The UN Human Rights Committee’s General Comment 34 calls for decriminalizing defamation, noting that “the application of the criminal law should only be countenanced in the most serious of cases and imprisonment is never an appropriate penalty.” It further states that defamation laws, especially criminal defamation laws, should consider truth as a defense, and “a public interest in the subject matter of the criticism should be recognized as a defense.”
No Criminal Punishment for Criticizing Public Officials
International human rights standards require showing particular restraint in restricting criticism of public figures and heads of state. The UN Human Rights Committee’s General Comment 34 notes that states “should not prohibit criticism of institutions, such as the army or the administration.” It also states that unlawful untrue statements about public officials published in error, without actual malice, should not be penalized.
The 2021 Joint Declaration on Politicians and Public Officials and Freedom of Expression underlined that political speech should enjoy a high level of protection, even the speech that public officials may find offensive or unduly critical.
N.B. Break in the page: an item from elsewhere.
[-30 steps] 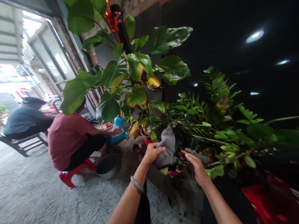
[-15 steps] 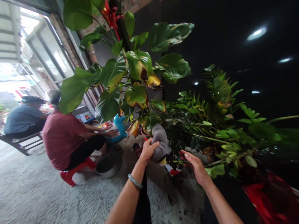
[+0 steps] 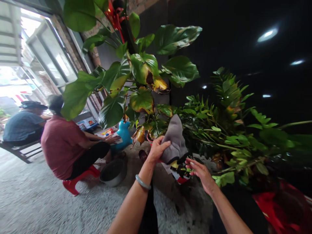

Finally, the UN Special Rapporteur on Freedom of Expression 2022 report underlined that public officials “should expect a higher degree of public scrutiny and be open to criticism.”
During the last UN Human Rights Council’s Universal Periodic Review (UPR) review cycle for Indonesia in 2017, a number of recommendations focused on revisiting or repealing the problematic provisions in draft CC. However, the Indonesian government only doubled down on punishing online defamation in the Information and Electronic Transactions Law (IET), which also provides for a criminal penalty of up to six years of imprisonment. This provision does not contain a public interest exception and disproportionately limits the right to expression and opinion.
As Damar Juniarto, SAFEnet Executive Director, told EFF:
“Indonesia retains most of the defamation articles in the Criminal Code and ITE Law, even though Indonesia has ratified the ICCPR. Even more, the new draft Criminal Code contained several articles relating to blasphemy and inserting provisions that criminalize defamation and insult of public officials, including the President and the government. This situation puts freedom of expression in Indonesia under attack and in danger.”
According to SAFEnet’s 2021 Digital Rights Situation Report, there were more than 30 criminal cases involving 38 victims brought under problematic IET articles, and nearly 60% of all digital attacks in Indonesia targeted human rights defenders, activists, academics and journalists. Two of the criminal cases involved two researchers from Indonesia Corruption Watch, who uncovered links between the head of Presidential staff and the senior management of a company responsible for producing and marketing an allegedly COVID-19 therapeutic drug in Indonesia. Another defamation case involved two human rights defenders, Haris Azhar, director of Lokataru, and Fatia Maulidiyanti, director of KontraS, who exposed a high-ranking senior cabinet minister’s involvement with the problematic gold mining business in the conflict area in Papua. Moreover, heads of Greenpeace Indonesia were reported to the police for having criticized Indonesia’s President about deforestation in a press release.
Conclusion
The human rights situation in Indonesia has been further backsliding in the last decade. The new draft CC introduces new avenues for further encroachment on freedom of expression, freedom of assembly, and access to information. Indonesians deserve better, and Indonesian authorities should recall the new draft CC from the Parliament, organize inclusive and meaningful public discussions, and draft a new CC that complies with international human rights standards.